Historia: Chamado pelo Dr. Artur Pereira para ver um seu doentinho, que estava fazendo uma curva de temperatura, tipo infecção, e cujo exame havia sido mudo. Fazendo o seguinte quadro: 37 a 39, e durante o exame, a coluna prateada acusava 40°. Não sentia dôr nos ouvidos. Otosocopia: O. D.: tímpano congesto. Apagamento do triângulo luminoso. O. E.: idem
Tratamento: Paracentese dupla. Aceita, feita logo em seguida. 31-10-938 - Passando bem. Ouvidos drenando secreção de aparência purulenta. Temperatura não subiu mais. Alta: curado 8 dias depois. Observação V
Valesca V. (filha Laercio V.) - 1 ano - registro 1.897 - residente em Florianópolis.
Historia: chamado pelo Dr. Artur Pereira para examinar a sua doentinha, que está fazendo uma curva de temperatura de 40°., sem explicação clínica e pede uma leitura dos tímpanos.
Otoscopia: O. E.: tímpano congesto - sem abaulamento. O. D.: tímpano congesto - sem abaulamento.
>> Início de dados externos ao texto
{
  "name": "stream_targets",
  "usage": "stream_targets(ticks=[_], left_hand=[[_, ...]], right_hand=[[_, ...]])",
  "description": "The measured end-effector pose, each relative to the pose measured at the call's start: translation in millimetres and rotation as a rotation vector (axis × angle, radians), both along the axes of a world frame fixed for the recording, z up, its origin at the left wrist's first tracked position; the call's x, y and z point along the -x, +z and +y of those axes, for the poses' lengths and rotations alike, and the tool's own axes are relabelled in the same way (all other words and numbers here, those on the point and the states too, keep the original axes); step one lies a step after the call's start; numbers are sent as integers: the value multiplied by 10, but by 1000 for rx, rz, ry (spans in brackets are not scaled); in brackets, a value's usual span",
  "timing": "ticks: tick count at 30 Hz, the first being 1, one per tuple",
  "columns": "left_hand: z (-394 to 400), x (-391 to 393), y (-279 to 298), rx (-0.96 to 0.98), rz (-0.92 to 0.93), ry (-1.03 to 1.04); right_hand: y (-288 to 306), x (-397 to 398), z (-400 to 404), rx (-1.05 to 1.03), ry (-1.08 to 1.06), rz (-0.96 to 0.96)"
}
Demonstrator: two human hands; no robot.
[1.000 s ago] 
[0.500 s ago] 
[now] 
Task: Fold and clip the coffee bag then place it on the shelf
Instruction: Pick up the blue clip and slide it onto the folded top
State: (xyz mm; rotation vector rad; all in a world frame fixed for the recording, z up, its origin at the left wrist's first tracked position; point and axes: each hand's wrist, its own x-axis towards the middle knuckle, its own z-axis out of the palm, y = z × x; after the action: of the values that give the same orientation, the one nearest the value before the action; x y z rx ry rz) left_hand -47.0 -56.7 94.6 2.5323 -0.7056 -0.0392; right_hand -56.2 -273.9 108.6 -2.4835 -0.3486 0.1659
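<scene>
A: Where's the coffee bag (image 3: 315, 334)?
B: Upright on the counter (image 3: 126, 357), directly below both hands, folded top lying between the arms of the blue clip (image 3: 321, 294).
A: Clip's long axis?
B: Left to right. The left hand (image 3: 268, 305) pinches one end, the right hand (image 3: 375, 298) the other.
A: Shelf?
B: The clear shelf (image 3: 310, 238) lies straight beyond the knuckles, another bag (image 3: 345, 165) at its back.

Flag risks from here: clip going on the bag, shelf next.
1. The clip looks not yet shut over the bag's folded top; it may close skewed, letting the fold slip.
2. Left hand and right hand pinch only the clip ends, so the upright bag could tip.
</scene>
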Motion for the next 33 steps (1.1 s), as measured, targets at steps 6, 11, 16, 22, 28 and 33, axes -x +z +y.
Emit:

Tratamento: indiquei paracentese dupla, que, aceita, é feita logo depois, sem anestesia. A' tarde: temperatura de 37,5 28-1-939: secreção purulenta em ambos os ouvidos. Sem febre. Alta: curada 10 dias depois.
CONCLUSÕES
I
Nas minhas observações, os tímpanos sempre apresentaram sinais patológicos.
II
A's vezes nenhum sinal se encontra para o lado da membrana obturadora da caixa, mas isso não invalida o diagnóstico e nem contra-indica a miringotomia.
III
E melhor fazer uma paracentese branca do que deixar passar despercebida uma otite.
IV
Perda de pêso, vômitos e diarréia (triade de Le Mée e Bloch) são sinais de alarme; e gastro-enterites já é complicação.
V
Sem a colaboração do pediatra e do otologista, não é possivel diagnosticar e tratar concientemente.
VI
Rematamos com Mario Ottoni de Rezende: "Somos dos que pensam que a correlação entre o oto-laringologista e o pediatra, é por tal modo intensa, que nenhum serviço clínico de criança deverá existir, sem possuir, anexo, um bom serviço de oto-laringologia, servindo não só aos primeiros anos de vida das crianças, como tambem, podendo alcançar os 7 e mesmo os 10 anos.
(*) Contribuição ao 1.° Congresso Médico de Sta. Catarina. Recebido pela Redação em 10-9-1940.